Embroidery · Fiber Art · Needle Felting

How Craftivism has helped me cope under stress

I think I can speak on behalf of a group of people in regards to feeling extremely overwhelmed when it comes to the media both via television and online. It is unavoidable to run into bickering or all out screaming matches with THE USE OF CAPSLOCK when you just want to look at cute cats pictures. I definitely feel that it’s important to spread awareness about the injustices currently happening, yet the problem is that with there being so many, we are unable to handle what to tackle first.
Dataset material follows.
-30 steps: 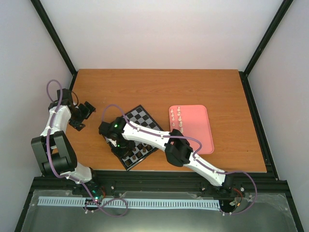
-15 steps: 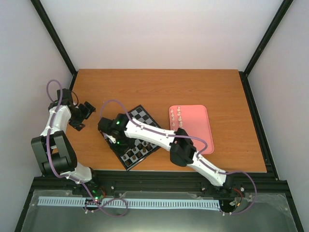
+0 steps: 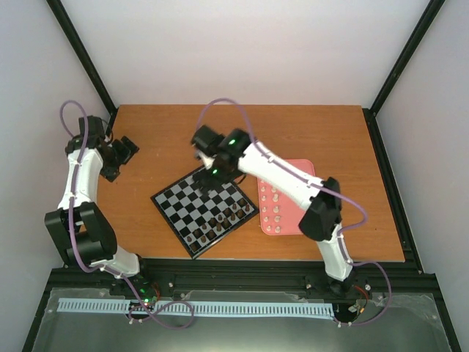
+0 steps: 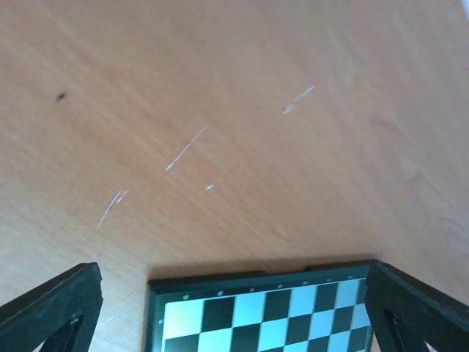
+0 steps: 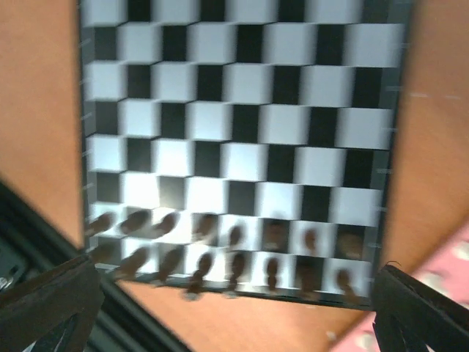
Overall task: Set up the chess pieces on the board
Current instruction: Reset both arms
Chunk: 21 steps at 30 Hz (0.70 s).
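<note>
The board (image 3: 183, 202) lies angled on the wooden table. Dark brown chess pieces (image 3: 222, 222) fill its two rows nearest the arms' bases; they are blurred in the right wrist view (image 5: 234, 253). Cream-white chess pieces (image 3: 272, 209) stand in the pink tray (image 3: 292, 213). My right gripper (image 3: 209, 174) hovers over the board's far corner, open and empty (image 5: 231, 293). My left gripper (image 3: 117, 158) is off the board to the left, open with nothing between its fingers (image 4: 233, 275). The left wrist view shows a board (image 4: 256, 315) edge.
The right arm's forearm crosses above the tray's far end, hiding part of it. The tray's corner (image 5: 447, 293) shows pink in the right wrist view. Bare scratched wood (image 4: 220, 132) lies beyond the board. Black frame posts stand at the table's far corners.
My right arm has swung from the board's near-left part up to its far corner, and its jaws have opened. The left arm drew back slightly toward the far left.
</note>
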Each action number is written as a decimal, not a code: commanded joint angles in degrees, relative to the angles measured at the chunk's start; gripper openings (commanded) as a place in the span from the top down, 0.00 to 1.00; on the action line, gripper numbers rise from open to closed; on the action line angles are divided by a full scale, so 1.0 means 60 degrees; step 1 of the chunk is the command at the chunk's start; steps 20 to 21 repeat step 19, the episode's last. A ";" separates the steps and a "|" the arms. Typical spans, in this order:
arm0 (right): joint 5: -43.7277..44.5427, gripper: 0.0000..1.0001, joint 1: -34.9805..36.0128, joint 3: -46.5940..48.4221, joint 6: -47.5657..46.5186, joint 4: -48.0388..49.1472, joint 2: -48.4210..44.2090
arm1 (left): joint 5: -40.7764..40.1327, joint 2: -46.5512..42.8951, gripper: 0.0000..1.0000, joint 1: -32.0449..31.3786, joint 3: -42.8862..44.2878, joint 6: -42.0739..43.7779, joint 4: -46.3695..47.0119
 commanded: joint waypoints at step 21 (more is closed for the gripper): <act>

I’ve been using craftivism as a form of therapeutic introspection since early last semester. Whenever I feel overwhelmed, I’ll break out the embroidery loom and stab it a few hundred times. (Thank Shannon Downey for the visual.) Same goes for a crochet loom or my newfound hobby of knitting. I’ve only managed to get the knit and pearl down pat, but slow and steady progress, right? I find that creating as a response leaves a satisfying result, especially being able to hold a physical manifestation of something positive created from negative.

By Jess DeAngelis
Needle felted boobie pins, and a needle felted uterus necklace.
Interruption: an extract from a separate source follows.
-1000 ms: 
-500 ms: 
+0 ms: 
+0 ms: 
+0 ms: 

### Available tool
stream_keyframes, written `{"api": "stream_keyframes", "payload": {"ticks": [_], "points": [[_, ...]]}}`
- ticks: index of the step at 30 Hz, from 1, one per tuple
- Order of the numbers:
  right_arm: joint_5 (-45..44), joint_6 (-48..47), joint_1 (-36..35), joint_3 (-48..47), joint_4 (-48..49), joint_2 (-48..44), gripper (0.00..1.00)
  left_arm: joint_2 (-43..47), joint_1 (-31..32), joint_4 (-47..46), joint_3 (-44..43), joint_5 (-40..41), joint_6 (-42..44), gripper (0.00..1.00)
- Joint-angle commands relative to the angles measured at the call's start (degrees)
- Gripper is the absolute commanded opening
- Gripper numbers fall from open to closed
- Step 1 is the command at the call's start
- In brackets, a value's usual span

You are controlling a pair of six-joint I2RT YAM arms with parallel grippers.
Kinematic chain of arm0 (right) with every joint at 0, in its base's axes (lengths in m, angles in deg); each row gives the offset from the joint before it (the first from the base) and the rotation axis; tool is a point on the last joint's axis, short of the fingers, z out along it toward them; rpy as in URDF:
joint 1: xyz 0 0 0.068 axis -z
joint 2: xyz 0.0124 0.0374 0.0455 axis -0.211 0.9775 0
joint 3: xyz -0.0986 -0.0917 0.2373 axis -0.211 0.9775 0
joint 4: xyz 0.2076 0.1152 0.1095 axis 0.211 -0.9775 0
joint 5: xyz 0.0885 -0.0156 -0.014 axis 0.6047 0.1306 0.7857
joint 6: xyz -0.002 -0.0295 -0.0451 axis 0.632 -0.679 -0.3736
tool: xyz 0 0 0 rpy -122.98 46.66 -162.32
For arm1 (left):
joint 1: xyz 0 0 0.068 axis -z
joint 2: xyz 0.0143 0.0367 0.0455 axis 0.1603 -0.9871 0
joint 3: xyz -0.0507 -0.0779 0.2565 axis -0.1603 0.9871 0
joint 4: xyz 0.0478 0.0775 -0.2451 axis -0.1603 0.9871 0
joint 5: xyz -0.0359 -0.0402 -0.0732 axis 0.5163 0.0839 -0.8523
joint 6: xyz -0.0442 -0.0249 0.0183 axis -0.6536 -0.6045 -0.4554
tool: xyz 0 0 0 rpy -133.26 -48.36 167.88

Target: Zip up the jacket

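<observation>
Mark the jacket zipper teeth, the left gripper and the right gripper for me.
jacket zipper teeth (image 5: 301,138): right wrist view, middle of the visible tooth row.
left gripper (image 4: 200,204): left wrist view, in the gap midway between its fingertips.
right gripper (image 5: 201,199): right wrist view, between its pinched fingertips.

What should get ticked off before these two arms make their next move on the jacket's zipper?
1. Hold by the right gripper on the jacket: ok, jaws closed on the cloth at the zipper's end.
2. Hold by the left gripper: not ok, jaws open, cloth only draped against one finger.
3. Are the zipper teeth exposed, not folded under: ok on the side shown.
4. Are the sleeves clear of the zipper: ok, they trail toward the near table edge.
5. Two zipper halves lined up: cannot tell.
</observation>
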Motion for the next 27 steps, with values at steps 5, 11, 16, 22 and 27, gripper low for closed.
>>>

Needle felting is also a relief sensational craft, as you get to repeatedly poke loose wool roving, and sculpt it into anything you like. It’s pretty easy to take up the hobby, seeing as a graphic design major like myself has had success with sculpting various intricate shapes. Finding material is a bit difficult, as Michaels usually only sells the roving in kits, but I recommend ordering wool online on sites like Weir Crafts.

Part of the beauty I find with craftivism is that participation is wider than your typical protest. Take the Pussyhat for example, women who are unable to physically march knit/crochet hats to be worn on the heads of other participants on their behalf. This makes activism inclusive to those with physical disabilities or those struggling with social anxiety. It would be interesting to see social craft projects develop similarly as the Pussyhat took social media by storm.
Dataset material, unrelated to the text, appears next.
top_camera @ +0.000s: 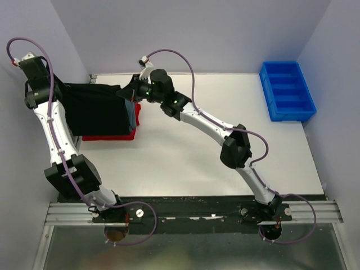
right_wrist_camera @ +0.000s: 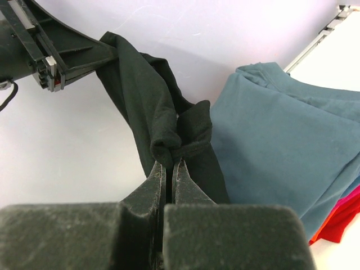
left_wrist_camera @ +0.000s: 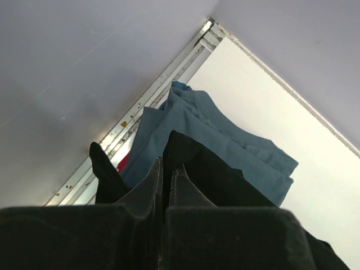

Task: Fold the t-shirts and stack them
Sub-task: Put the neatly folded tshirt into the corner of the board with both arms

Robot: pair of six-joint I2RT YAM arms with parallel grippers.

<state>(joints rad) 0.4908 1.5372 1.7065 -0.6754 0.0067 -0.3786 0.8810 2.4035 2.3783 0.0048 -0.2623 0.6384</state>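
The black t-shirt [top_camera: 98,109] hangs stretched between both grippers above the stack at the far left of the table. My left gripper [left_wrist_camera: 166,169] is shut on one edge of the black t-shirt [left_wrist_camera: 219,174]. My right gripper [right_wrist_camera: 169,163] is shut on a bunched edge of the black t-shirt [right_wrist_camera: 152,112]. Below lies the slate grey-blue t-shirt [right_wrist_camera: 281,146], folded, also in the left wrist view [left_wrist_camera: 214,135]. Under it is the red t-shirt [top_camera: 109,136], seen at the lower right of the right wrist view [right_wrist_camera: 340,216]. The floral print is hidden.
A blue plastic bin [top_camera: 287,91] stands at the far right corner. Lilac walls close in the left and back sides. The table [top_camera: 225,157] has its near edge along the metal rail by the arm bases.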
Some last food for thought is the consideration that activism can be more enjoyable when catering it towards something you’re already passionate about. While I may be passionately in love with crafting, it may not exactly be up everyone else’s alley. I had the privilege of meeting Ashley Jackson, a harpist who is “Deputy Director of The Dream Unfinished, a diverse collective of classical musicians and activists who promote NYC-based civil rights and community organizations through concerts and presentations.” Ashley emphasized how activism can have a more satisfying and less mentally draining effect when you’re combining it with something you love. As an “introverted, somewhat-geeky harpist”, it makes complete sense for her to be involved with The Dream Unfinished. Just as it makes sense for myself, an “introverted, somewhat-geeky crafter” to be involved with craftivism.